In the 1960s, the methane gas from the sludge digestion process was used as fuel for three dual fuel engines (previously mentioned), each of 450 HP and coupled to a 312 KW alternator, located in a building on the western side of the Digesters. These provided sufficient electric energy to operate the auxiliary machinery of the whole treatment works. This arrangement attempted to make the plant self-sufficient but, unfortunately, the operating and depreciation costs of the engines were greater than the cost of electricity purchased from the State grid, so the dual fuel engines were phased out in the late 1970s.
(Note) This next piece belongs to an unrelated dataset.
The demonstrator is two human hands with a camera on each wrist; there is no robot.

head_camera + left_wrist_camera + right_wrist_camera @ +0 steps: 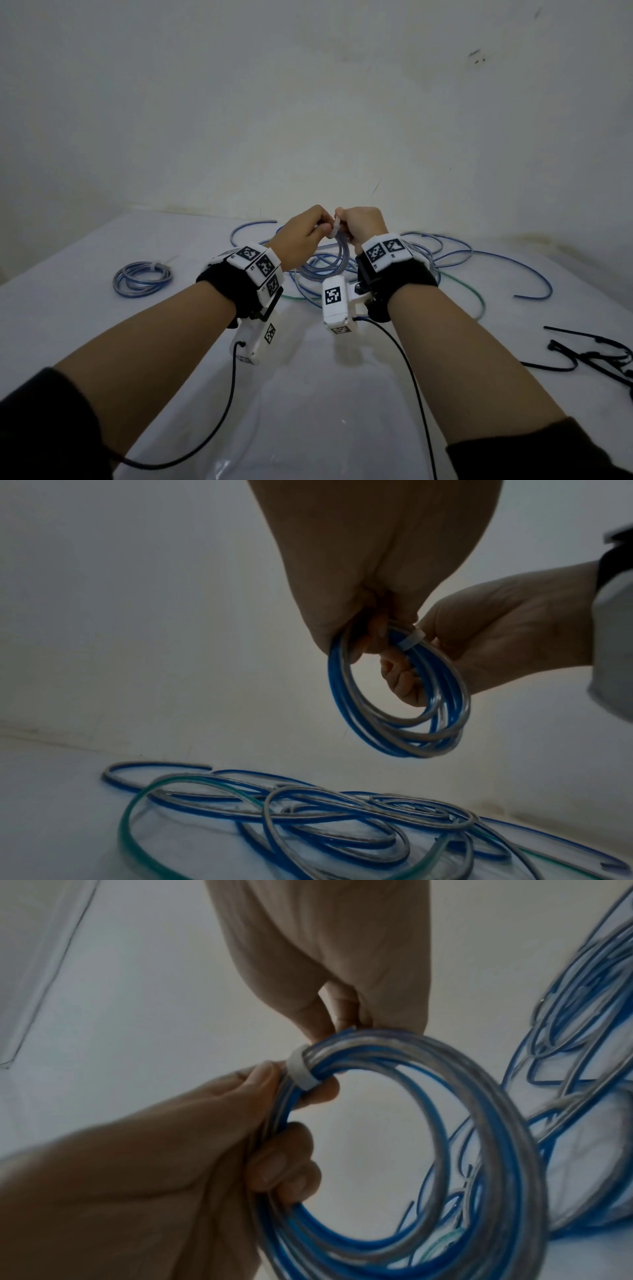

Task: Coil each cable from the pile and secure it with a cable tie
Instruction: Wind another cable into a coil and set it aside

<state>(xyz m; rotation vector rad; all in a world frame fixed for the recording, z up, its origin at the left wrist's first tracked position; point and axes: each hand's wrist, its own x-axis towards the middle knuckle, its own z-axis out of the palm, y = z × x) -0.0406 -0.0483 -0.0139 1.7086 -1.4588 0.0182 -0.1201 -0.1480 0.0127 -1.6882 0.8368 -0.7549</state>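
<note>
Both hands are up off the surface [102,308], meeting at the middle over the pile. The left hand [298,240] has its fingers curled round the top of a coil [400,696] of blue and clear cable, pinching the loops together. The right hand [363,224] is closed too, thumb and fingertips gripping the coil just beside the left, right at the white cable tie [303,1073] wrapped round the bundle. In the head view a white end of that tie sticks up between the two hands. The coil hangs down from both grips as a neat round ring, clear of the surface.

Below and beyond the hands lies the pile of loose cables [308,823], mostly blue and clear, one green cable [126,829] curving through it, strands trailing off to the far right. Over on the left of the surface sits a finished coil [142,278], blue and clear, already bound with a white tie whose tail points away to the far right. On the near right edge there is a scatter of black cable ties [596,356]. White wall [308,85] behind it all, a few dark marks on it
</note>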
Above ground, the Bondi STP has two areas of structures, one on the east side of Military Road and one on the west, between Blair and O'Donnell Street. The eastern area contains four circular Digesters and their ancillary equipment, with a two storey concrete post and beam building between these and Military Road. Below this building is the inclined tunnel entrance to the underground works, which is a vehicular road from the surface which spirals down to the underground areas. South of this, connected to the underground works but located above ground in the adjacent golf course, is the Ben Buckler Ventilation Stack (separately listed). On the western side of Military Road are the administration offices for the treatment plant, housed in a two-storey brick building dating from the 1960s. It is a plain, functional building. Two electric passenger lifts and stairs connect vertically from this building (and its gatehouse) to the underground works. The treatment plant, particularly the eastern section, is one of the most easterly structures on the coastline and the setting for the treatment plant is spectacularly scenic, with views down the coast across Bondi Beach. The old ventilation stack is a local landmark on the coast.
The physical curtilage is defined by the property boundary of the site.